■ WHAT IS NEEDED ■
Your answer should be only the lines below from the one with "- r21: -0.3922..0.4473" to the one with "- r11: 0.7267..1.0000", repeated exactly, ends included.

■ DATA SHOWN ■
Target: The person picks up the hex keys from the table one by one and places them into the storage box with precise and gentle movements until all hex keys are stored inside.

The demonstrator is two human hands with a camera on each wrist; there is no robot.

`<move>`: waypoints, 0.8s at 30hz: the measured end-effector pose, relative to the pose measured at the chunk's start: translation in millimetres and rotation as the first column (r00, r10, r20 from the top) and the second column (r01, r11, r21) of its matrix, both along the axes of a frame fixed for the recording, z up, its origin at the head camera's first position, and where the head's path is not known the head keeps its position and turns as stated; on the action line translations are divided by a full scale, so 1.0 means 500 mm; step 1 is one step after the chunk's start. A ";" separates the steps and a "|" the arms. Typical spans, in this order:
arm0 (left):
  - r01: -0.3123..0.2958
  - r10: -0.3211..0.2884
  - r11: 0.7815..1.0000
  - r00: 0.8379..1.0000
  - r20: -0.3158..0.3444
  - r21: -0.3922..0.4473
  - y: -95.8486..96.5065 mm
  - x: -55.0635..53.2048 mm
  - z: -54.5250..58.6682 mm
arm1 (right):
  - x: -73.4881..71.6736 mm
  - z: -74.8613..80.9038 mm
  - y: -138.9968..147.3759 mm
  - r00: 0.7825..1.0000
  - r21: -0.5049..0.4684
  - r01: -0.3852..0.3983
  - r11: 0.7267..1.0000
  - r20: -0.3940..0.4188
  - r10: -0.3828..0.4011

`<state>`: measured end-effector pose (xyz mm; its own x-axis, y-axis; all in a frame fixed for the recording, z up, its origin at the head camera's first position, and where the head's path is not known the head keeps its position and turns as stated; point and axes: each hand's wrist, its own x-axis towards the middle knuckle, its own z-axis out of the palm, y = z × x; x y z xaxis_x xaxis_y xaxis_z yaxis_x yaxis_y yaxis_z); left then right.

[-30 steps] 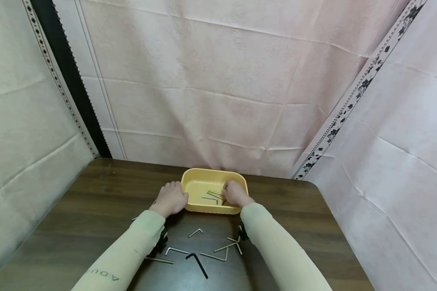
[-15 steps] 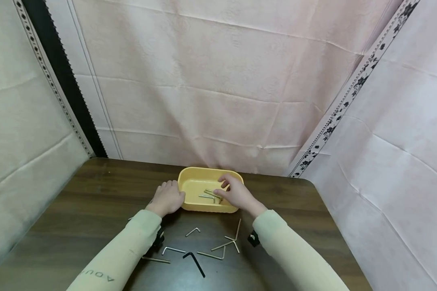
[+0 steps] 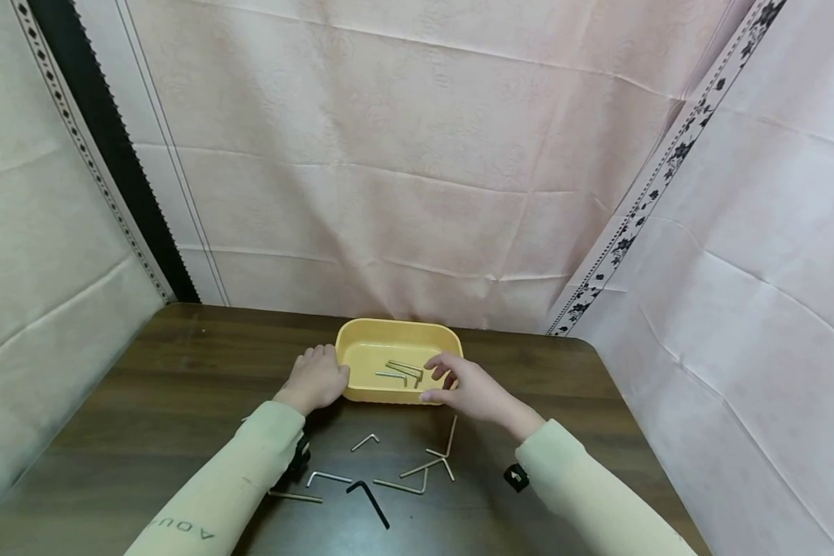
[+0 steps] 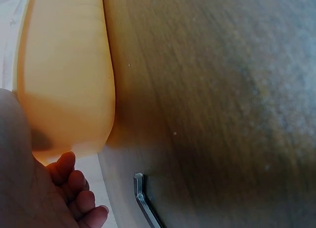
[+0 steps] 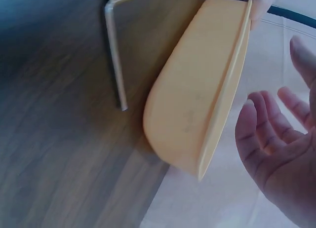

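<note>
A yellow plastic tray stands near the far edge of the table, with several brass-coloured and silver hex keys lying in it. My left hand grips the tray's left end. Over the right front corner of the tray, my right hand hovers with fingers relaxed and apart, holding nothing; the right wrist view has this hand beside the tray's rim. More hex keys lie on the table in front, among them a black hex key and a small silver hex key.
The dark wooden table spreads around the tray. A pale cloth hangs behind it, with further cloth at both sides. Near my left wrist a hex key lies on the table. A longer hex key lies before the tray.
My right hand has come up out of the tray, its fingers have spread, and it has moved back to the right. The left hand stays at the tray's left end.
</note>
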<state>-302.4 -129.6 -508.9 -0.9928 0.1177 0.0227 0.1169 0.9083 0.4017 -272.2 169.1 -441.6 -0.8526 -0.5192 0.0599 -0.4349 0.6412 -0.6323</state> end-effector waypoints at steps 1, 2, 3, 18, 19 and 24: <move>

■ EXPECTED OUTPUT ■
  - r21: -0.3922..0.4473
  - y: -95.8486..96.5065 mm
  - x: -55.0635..53.2048 mm
  - z: -54.5250..58.6682 mm
arm1 (right):
  - x: -73.4881..71.6736 mm
  - z: -74.8613..80.9038 mm
  - y: -138.9968..147.3759 mm
  - r00: 0.7825..1.0000
  - r21: -0.5049..0.4684
  - r01: -0.3852..0.3983
  - r11: 0.7267..1.0000

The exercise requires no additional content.